Twelve repeats itself frequently throughout the game, which requires that the player choose one of twelve questions from twelve different “houses” (144 questions total) about a wide breadth of topics from a child’s future health to whether a judge in a court case would honestly uphold to justice. Readers then pick a house and a question, correlate those numbers to a 12-by-12 grid and roll a 12-sided die to count out the final tally of their numbered fortune from a list of answers. The repetition of 12 places the Dodechedron into a tradition of spell books that relied upon mathematical calculations founded on astrological divination to calculate the future.

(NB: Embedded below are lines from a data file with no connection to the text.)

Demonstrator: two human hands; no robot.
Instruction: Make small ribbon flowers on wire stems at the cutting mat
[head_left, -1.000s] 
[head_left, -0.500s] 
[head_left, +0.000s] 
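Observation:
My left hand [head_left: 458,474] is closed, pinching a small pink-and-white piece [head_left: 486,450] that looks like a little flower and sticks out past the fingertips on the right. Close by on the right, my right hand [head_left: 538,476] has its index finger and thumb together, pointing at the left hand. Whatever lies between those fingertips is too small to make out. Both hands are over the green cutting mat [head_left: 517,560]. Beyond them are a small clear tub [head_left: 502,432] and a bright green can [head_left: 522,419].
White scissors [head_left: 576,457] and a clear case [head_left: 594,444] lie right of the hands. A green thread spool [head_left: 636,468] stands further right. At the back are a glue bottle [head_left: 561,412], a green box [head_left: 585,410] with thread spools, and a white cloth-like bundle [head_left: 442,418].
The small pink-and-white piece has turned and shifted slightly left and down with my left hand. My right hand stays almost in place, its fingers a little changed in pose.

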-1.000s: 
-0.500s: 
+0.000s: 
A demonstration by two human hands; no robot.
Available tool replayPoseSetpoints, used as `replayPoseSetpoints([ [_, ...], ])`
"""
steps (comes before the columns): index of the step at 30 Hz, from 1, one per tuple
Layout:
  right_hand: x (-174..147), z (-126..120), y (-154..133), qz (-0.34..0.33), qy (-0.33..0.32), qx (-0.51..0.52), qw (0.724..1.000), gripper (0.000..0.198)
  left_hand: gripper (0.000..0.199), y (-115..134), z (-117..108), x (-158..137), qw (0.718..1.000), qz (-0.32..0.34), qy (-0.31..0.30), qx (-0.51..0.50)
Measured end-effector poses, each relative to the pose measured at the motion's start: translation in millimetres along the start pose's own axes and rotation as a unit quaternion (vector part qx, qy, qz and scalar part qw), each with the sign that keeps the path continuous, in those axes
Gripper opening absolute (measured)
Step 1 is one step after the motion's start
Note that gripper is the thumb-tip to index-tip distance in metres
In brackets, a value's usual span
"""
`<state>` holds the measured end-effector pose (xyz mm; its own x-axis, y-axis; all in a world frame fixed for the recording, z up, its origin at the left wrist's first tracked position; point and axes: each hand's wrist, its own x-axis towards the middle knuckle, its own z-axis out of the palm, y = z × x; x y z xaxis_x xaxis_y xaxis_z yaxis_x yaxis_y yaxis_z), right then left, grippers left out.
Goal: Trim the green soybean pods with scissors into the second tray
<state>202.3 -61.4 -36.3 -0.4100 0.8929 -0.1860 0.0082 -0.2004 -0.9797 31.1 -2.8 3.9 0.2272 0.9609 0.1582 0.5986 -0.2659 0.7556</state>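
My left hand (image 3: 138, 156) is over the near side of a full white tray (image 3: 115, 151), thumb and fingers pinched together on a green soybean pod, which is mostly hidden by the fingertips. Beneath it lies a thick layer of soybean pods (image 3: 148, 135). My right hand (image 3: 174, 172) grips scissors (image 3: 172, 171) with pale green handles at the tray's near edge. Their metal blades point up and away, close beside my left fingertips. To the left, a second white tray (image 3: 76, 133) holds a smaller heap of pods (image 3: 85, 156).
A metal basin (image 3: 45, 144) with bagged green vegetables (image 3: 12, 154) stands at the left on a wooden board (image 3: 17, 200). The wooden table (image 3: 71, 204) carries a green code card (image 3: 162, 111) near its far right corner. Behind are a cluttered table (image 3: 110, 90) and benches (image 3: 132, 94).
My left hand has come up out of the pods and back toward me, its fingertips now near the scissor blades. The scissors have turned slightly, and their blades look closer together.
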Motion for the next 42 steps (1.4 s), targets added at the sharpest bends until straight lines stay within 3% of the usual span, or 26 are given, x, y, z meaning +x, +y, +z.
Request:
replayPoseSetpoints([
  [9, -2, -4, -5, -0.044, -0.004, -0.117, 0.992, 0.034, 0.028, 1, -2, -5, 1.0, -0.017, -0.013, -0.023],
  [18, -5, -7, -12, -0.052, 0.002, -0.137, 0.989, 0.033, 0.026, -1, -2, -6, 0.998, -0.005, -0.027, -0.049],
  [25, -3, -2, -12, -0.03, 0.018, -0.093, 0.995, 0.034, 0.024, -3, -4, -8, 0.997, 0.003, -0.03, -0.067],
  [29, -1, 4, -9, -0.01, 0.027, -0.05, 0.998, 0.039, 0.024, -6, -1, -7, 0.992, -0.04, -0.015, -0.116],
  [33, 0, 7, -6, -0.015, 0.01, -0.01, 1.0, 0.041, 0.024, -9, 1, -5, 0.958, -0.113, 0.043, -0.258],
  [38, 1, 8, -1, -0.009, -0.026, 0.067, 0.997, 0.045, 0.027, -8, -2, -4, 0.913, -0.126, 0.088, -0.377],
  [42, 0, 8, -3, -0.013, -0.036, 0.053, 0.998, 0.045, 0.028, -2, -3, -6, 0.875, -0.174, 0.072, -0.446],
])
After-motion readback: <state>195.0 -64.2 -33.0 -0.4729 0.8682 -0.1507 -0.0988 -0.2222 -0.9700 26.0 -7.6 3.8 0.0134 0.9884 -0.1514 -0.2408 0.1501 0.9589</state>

Dice games were nominally frowned upon in the Middle Ages — and gambling with dice barred to members of the church, though that didn’t stop them — and the connections between chance determining the future and pagan practices of divination through dice meant that these games bordered on blasphemous and played on the boundaries of “everyday magic.” Indeed, dice games were often paired with blasphemy as players prayed to God, Mary and saints in the lead up to their rolls — and cursed them when things didn’t go their way. In the 13th century the King of Castile, Alfonso X, attempted to regulate dice games in his Ordinances of Gaming Parlours, and began with punishments for various levels of blasphemy during such games, up to having part of one’s tongue cut off. In discussions of dice games and gambling, the worship of Decius (dice) was often put in contrast with worshipping Deus (God) to characterize such games as a form of pagan or satanic ritual, as referenced in the 14th century Manuale Sacerdotum by John Mirk, preaching that, “He [who gambles with dice] makes of the gaming table an altar for himself, upon which he offers up the goods of the Church to the Devil.” [1]
Fortune-telling games, rather than gambling with dice, however, escaped complete censure by the medieval church and remained closer to the practice of divining “Lots”, also called Sortes Sanctorum (Fates of the Saints), through bible verses and the practical application of astrology, which were both frequently interlocked as such games referenced astrology and the stars throughout their manuals, and games often instructed their players to offer prayers or recite psalms before casting their dice.
The advent of Protestantism after the first half of the 17th century in Europe coincided with a heightened lockdown on fortune-telling as a form of magic that contradicted the omnipotence of God wherein any event was not chance but a direct reflection of personal virtue in God’s eyes. Still, the temptations of chance, future and fortune were hardly daunted by whispers of blasphemy — dice games and fortune telling continued in popularity well into the early modern era and beyond, and live on in our gambling dens and friendly tabletop games today.